How to Easily perform Data Masking of Social Security Numbers (SSNs) in Log files or Events in 4 Ways using Data Bots

This blog post covers 4 data masking techniques and data obfuscation techniques that you can implement with Robotic Data Automation (RDA) to mask or hide sensitive data or personally identifiable information (PII) like social security numbers (SSNs) that may have crept unintentionally in logs or events.

4 Approaches to Easily Mask Social Security Numbers (SSNs) with Data Bots

  1. Data Masking
  2. MD5 Hash
  3. SHA256 Hash
  4. Data Obfuscation

One solution you may think of is to just change the data-producing app to turn off or change the logging, but in reality, this can take quite some time, going through testing, change control process, and pushing to production. Another issue could be that you don’t know what other integrations will break if the data producer makes this change. Maybe there is another integration that needs this data.

This is one trend we are seeing more often.

Data producers don’t know how, when and what data consumers want to consume. Hence Data producers generally take the approach of producing as much data as they can and let the data consumers decide what they want to consume.
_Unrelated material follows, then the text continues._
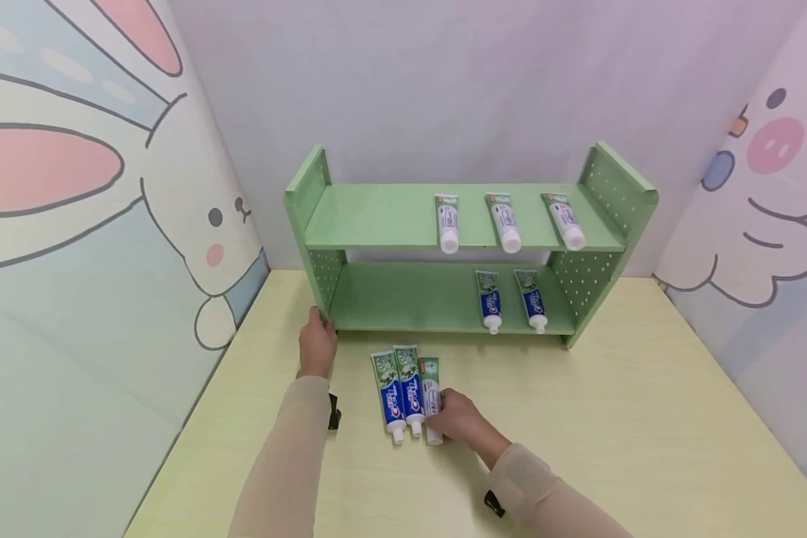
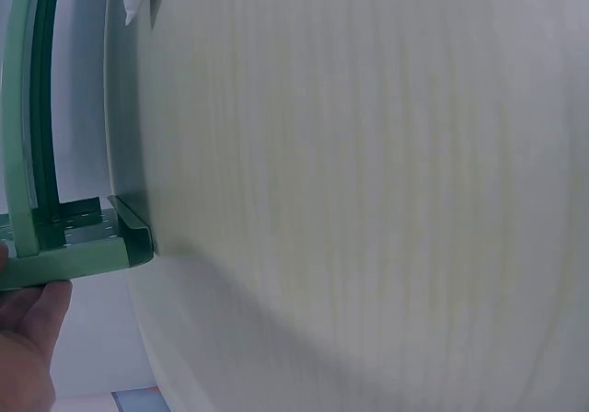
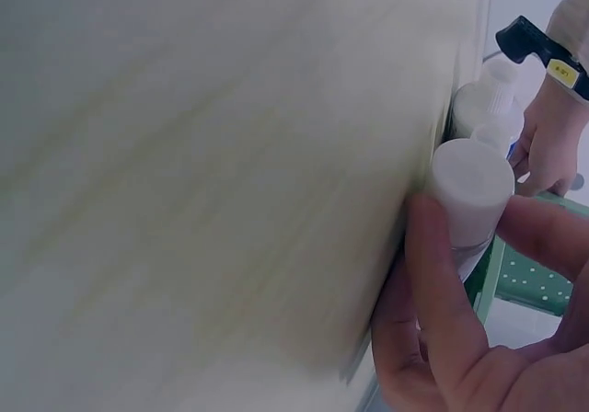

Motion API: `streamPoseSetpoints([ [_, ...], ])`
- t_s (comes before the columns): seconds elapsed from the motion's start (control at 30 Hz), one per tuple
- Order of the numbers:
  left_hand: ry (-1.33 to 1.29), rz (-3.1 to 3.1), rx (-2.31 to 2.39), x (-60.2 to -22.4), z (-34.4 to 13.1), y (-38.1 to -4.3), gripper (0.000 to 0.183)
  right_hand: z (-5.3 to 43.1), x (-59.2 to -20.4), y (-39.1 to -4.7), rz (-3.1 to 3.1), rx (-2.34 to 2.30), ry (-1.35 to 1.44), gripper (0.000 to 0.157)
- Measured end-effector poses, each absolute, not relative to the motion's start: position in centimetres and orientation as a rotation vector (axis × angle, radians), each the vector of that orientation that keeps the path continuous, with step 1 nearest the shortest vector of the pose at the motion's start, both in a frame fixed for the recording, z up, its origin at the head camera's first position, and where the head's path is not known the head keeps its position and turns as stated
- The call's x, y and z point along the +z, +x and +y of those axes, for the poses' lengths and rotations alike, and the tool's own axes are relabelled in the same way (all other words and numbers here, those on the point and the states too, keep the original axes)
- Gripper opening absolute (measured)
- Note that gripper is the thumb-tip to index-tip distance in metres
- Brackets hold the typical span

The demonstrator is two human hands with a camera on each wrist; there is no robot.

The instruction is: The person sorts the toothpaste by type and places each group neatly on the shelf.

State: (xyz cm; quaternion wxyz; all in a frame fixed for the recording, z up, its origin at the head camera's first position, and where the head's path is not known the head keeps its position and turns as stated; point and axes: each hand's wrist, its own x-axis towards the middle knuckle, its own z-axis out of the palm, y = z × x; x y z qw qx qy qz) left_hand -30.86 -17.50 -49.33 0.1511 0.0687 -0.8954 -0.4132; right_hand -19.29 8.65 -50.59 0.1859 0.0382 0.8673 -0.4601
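My right hand (image 1: 456, 415) pinches a white-and-green toothpaste tube (image 1: 430, 388) near its cap, as the tube lies on the table. In the right wrist view, fingers (image 3: 433, 265) and thumb stand on either side of the white cap (image 3: 471, 177). Beside that tube lie two blue-and-green toothpaste tubes (image 1: 388, 392), side by side with caps toward me. My left hand (image 1: 317, 345) grips the lower front of the left side panel of a green two-tier shelf (image 1: 403, 299); in the left wrist view its fingers (image 2: 46, 315) lie against the panel's outer face.
On the upper board (image 1: 376, 217) lie three white-and-green tubes (image 1: 506, 222), toward the right. Two blue-and-green tubes (image 1: 489, 302) lie on the lower board's right half. The pale wooden table (image 1: 645, 418) meets printed cartoon walls (image 1: 74, 299) at left and right.
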Motion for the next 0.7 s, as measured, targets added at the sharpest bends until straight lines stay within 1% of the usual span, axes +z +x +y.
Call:
streamPoseSetpoints([
  [0.23,0.207,-2.564,-1.194,-49.35,-17.54,-30.77,0.021,8.68,-50.3,-19.24,2.42,-1.289,0.107,0.058],
  [0.53,0.21,-2.579,-1.187,-49.43,-17.56,-30.75,0.02,8.88,-50.18,-19.26,2.432,-1.282,0.091,0.056],
  [0.7,0.204,-2.576,-1.171,-49.54,-17.55,-30.84,0.02,9.0,-49.96,-19.31,2.427,-1.267,0.11,0.061],
])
In such situations, it is best to be able to selectively filter, clean, shape, or mask data as desired before you send this data to analytics platforms like Splunk, Elasticsearch, or Snowflake

Here we will discuss 4 approaches to mask SSN with data bots. In these approaches, you will see that we are simply invoking the bot by its name and specifying values for parameters.

  • @dm – data management bots
  • column – name of the field which holds SSN value

1. Data Masking Bot

-->  @dm:mask     columns='customer_ssn' & pos=4 & char='#'

2. Data Masking with MD5 Hash

-->  @dm:map from='customer_ssn' & to='customer_ssn' & func='md5'

3. Data Masking with SHA-256 Hash

-->  @dm:map from='customer_ssn' & to='customer_ssn' & func='sha256'

4. Data Obfuscation Bot

-->  @dm:eval customer_ssn="synthetic('ssn')"
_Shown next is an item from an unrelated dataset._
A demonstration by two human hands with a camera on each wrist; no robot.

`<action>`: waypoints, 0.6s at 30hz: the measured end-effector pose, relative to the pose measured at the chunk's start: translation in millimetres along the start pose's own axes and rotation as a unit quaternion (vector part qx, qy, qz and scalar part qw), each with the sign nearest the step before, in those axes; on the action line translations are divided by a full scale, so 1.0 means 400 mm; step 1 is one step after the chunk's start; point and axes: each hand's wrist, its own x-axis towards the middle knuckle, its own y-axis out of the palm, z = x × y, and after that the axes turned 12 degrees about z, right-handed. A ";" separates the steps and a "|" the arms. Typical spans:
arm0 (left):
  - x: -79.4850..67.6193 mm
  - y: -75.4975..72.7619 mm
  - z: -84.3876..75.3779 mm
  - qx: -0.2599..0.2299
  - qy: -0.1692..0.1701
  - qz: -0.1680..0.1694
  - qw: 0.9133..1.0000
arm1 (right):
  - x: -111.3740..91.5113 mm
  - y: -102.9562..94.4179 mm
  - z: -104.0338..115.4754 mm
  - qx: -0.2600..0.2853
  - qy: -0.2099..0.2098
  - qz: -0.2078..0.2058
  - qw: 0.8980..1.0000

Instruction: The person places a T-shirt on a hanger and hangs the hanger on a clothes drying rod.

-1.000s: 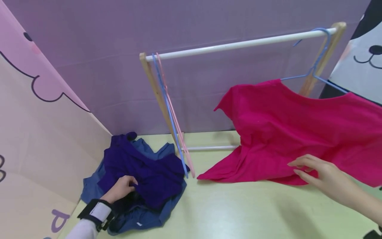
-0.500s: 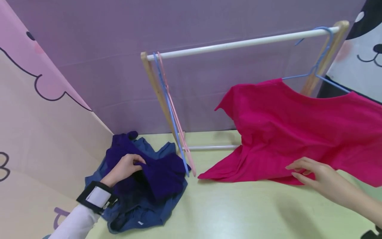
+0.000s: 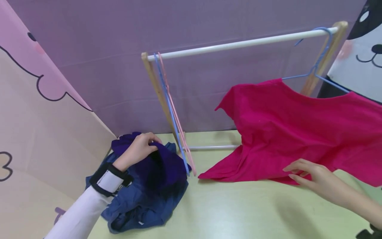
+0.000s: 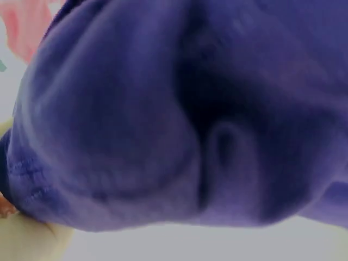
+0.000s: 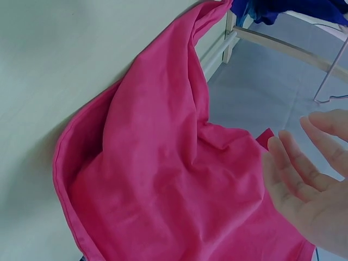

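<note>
At the left of the head view, my left hand (image 3: 138, 151) pinches a dark purple garment (image 3: 171, 169), part of it lifted. Beneath it lies a crumpled blue garment (image 3: 131, 199) on the pale table. Purple cloth (image 4: 119, 119) fills most of the left wrist view, blurred, with only a bit of the hand at the lower left edge. My right hand (image 3: 316, 176) hovers with loosely bent fingers in front of a bright pink T-shirt (image 3: 277, 132); it holds nothing. That shirt hangs from a blue hanger (image 3: 329, 41). In the right wrist view, the fingers are spread beside the pink cloth (image 5: 157, 141).
A small clothes rack with a white rail (image 3: 238, 44) and wooden posts stands against a purple backdrop. At its left end hang a blue hanger (image 3: 170, 103) and pink hangers (image 3: 180, 129), close to the clothes pile. A printed panel (image 3: 38, 139) bounds the left side.
My left hand has moved up and to the right, raising part of the purple garment and baring more of the blue one. The right hand has barely moved.
</note>
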 end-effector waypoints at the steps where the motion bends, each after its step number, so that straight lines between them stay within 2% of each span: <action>1: 0.007 -0.006 -0.014 0.001 0.003 -0.003 1.000 | 0.001 0.001 -0.002 0.003 -0.004 0.001 1.000; 5: 0.032 -0.024 -0.067 0.005 0.025 -0.012 1.000 | 0.010 0.008 -0.007 0.010 -0.029 -0.002 1.000; 8: 0.047 -0.027 -0.110 -0.003 0.045 -0.005 0.999 | 0.024 0.017 0.001 0.012 -0.043 -0.002 0.999; 13: 0.064 -0.016 -0.173 -0.016 0.076 0.002 0.997 | 0.064 0.041 0.038 0.035 -0.054 0.013 0.998; 18: 0.076 0.009 -0.216 -0.023 0.100 -0.004 0.995 | 0.113 0.093 0.087 0.080 -0.059 0.048 0.994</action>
https://app.tella.tv/video/ckvilxvx9000308l3gewh3ddx/embed

We have more than 500 such bots available out of the box in our platform and we are adding more every week. You can invoke these bots by simply calling their name and you can chain these bots in a pipeline to implement more complex scenarios or workflows.

Oh, by the way, you don’t need to be a Python expert or Software Engineer, or Java Programmer to write these pipelines. These pipelines appear more like a template or like YAML markup language and are very easy to create. That is the reason why our platform has a very broad appeal to a lot of IT professionals including IT Ops, ITSM, CloudOps personnel, DevOps/SREs, enterprise tool admins, citizen automation developers, and more.

Learn More or Get Started

Visit https://roboticdata.ai to learn more about RDA. If you are interested in kicking the tires, you can completely signup for free and get started right away with our cloud-hosted SaaS offering.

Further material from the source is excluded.